Fayette Coroner Gary Ginn said the decline in heroin deaths is a result of educating the public and efforts by police.
"They're not just looking for people who are actually taking heroin, but they're actually looking for the dealers," Ginn said. "People realize heroin is a drug that's very addictive; it's very hard to get off of once you start on it. And most people who are on heroin are going to die."
'There is great risk'
James Sutherland battled his drug addiction for 10 years. He had remained sober for three years, but he struggled with drugs again shortly before his death. He sought treatment but was released from his treatment center after just two weeks. Two weeks was the allotted amount his insurance company would cover, Elly Sutherland said.
On Feb. 24, 2014, James Sutherland was found dead in his apartment near Tates Creek Road of an overdose of fentanyl.
Elly Sutherland said she does not think her son knew he was buying fentanyl, but thought instead it was heroin.

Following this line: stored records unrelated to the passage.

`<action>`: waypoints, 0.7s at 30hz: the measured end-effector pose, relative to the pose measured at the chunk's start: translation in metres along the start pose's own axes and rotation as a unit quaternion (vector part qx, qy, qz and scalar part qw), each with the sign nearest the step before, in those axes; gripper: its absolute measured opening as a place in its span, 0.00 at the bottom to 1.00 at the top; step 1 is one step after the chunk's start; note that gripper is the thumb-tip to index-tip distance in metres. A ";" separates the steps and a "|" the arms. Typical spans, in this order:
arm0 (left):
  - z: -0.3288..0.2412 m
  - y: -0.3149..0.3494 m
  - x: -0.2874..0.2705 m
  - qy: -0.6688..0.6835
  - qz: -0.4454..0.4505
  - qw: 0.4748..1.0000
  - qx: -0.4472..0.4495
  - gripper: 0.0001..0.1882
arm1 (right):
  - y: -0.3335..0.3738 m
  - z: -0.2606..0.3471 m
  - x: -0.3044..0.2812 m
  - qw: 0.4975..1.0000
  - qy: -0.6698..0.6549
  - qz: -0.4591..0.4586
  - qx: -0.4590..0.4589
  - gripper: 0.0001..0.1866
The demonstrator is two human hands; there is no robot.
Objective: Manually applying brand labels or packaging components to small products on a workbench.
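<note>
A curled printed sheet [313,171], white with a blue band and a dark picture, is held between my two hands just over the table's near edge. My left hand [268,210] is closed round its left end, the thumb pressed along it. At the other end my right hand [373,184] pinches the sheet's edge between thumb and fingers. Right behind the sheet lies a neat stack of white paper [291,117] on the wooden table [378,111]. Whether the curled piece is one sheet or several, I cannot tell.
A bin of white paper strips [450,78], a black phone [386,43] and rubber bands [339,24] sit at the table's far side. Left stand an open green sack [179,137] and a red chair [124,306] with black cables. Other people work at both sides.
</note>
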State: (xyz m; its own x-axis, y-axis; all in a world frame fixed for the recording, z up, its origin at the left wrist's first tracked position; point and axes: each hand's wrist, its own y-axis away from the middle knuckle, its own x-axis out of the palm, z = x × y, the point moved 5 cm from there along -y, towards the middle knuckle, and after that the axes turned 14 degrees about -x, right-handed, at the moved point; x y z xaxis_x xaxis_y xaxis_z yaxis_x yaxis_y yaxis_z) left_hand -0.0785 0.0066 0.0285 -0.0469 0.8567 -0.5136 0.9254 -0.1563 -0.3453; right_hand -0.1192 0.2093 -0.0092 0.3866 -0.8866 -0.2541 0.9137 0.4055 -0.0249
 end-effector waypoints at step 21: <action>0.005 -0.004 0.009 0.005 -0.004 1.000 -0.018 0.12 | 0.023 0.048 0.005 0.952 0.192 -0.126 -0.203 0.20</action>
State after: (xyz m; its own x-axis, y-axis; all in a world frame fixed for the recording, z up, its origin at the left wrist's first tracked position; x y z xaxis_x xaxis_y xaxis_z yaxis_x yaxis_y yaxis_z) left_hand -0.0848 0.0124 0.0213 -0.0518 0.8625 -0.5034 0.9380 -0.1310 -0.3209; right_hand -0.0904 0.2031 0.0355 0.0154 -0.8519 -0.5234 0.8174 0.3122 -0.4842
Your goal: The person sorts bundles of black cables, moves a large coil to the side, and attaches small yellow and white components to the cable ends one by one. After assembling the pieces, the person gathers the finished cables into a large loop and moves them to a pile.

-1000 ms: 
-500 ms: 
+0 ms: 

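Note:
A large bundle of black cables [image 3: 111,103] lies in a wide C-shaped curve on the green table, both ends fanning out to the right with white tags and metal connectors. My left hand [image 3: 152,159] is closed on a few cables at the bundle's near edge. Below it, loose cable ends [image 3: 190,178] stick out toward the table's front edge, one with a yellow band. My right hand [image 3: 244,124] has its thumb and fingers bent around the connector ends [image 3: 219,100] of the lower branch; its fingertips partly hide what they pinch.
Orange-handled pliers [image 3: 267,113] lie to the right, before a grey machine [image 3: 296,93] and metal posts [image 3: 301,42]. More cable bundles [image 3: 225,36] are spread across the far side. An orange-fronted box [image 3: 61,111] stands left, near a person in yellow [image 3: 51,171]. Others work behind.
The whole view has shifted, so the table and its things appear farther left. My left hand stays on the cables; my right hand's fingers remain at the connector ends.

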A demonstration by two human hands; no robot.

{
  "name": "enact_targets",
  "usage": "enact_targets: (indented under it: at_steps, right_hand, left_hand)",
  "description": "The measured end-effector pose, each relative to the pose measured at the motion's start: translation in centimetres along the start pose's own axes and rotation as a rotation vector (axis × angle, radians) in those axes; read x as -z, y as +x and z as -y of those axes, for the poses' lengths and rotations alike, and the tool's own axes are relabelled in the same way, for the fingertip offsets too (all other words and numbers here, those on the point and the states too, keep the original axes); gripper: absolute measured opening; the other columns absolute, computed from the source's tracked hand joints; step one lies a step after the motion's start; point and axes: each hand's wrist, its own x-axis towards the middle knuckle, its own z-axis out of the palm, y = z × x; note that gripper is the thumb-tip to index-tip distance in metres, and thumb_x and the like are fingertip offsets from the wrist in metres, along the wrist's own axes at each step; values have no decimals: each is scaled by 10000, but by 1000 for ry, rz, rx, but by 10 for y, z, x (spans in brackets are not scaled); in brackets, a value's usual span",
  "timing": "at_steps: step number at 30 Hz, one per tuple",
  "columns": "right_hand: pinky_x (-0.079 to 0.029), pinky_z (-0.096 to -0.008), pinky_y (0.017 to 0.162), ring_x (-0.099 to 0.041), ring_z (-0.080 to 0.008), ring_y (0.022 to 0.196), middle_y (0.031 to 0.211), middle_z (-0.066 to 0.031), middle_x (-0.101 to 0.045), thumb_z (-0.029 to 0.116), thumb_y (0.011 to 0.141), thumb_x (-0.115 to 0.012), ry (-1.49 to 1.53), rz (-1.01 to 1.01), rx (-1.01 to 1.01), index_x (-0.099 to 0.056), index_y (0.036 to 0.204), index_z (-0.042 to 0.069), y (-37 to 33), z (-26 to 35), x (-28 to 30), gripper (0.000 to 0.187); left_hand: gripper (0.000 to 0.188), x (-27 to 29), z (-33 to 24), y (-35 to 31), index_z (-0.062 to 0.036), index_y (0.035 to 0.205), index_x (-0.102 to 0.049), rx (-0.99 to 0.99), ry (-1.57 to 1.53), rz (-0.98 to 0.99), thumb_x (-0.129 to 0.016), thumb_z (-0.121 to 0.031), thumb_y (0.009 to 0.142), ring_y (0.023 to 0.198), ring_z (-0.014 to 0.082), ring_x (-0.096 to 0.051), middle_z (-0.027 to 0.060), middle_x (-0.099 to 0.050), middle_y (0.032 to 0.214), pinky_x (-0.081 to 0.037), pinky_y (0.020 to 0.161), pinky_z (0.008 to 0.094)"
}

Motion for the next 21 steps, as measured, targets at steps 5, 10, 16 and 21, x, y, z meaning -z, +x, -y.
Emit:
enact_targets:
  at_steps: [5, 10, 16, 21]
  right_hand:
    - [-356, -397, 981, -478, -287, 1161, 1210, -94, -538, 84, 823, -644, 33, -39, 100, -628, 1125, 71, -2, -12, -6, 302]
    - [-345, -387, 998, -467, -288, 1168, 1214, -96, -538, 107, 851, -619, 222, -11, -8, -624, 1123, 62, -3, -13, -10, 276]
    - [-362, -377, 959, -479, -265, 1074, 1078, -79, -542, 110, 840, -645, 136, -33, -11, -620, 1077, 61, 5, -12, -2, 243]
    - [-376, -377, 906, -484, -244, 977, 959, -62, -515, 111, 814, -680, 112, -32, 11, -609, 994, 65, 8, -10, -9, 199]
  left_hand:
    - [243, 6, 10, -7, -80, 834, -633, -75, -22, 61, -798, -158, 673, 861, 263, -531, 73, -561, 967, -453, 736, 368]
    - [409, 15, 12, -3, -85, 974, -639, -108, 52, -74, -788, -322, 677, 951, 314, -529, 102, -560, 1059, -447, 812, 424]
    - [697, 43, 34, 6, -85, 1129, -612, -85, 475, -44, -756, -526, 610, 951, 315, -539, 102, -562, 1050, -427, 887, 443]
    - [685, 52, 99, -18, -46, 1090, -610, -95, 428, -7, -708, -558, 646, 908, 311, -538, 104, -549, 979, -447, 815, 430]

"I know that there is great risk in buying street drugs, but to buy something that is not what you believe it to be and is, in fact, a very powerful and dangerous drug, seems very wrong," Elly Sutherland said. "I feel like someone killed him, really."
James Sutherland died quickly, his mother said.
He didn't receive a Narcan shot, because "no one was with him to call 911" and "the amount of fentanyl in his system was large and would have killed him very quickly," Elly Sutherland said.
No one has been charged in James Sutherland's death.
Generally speaking, investigators have had some success going after drug dealers whose products have killed their customers.
Kerry B. Harvey, U.S. Attorney for the Eastern District of Kentucky, said dealers should be held accountable when their products kill someone.
Harvey said his office is working to convict those who sell drugs that result in death. Under federal law, if a person buys drugs and dies from an overdose, he said, the dealer can be sentenced to a minimum of 20 years to life in prison. However, these cases can be difficult to prosecute because law enforcement must prove that the person actually ingested the drugs from the dealer.
To make convictions stick, investigations must start immediately.
"A real key is when you have an overdose death, that that scene be treated by law enforcement and first responders as a crime scene, opposed to an accident scene," Harvey said, "because cases can be a bit more complex and difficult."
In order to get a handle on the heroin epidemic, both Harvey and Mason said it will take a collective effort from officials to educate and prevention.
"We're not going to arrest ourselves out of this problem," Mason said.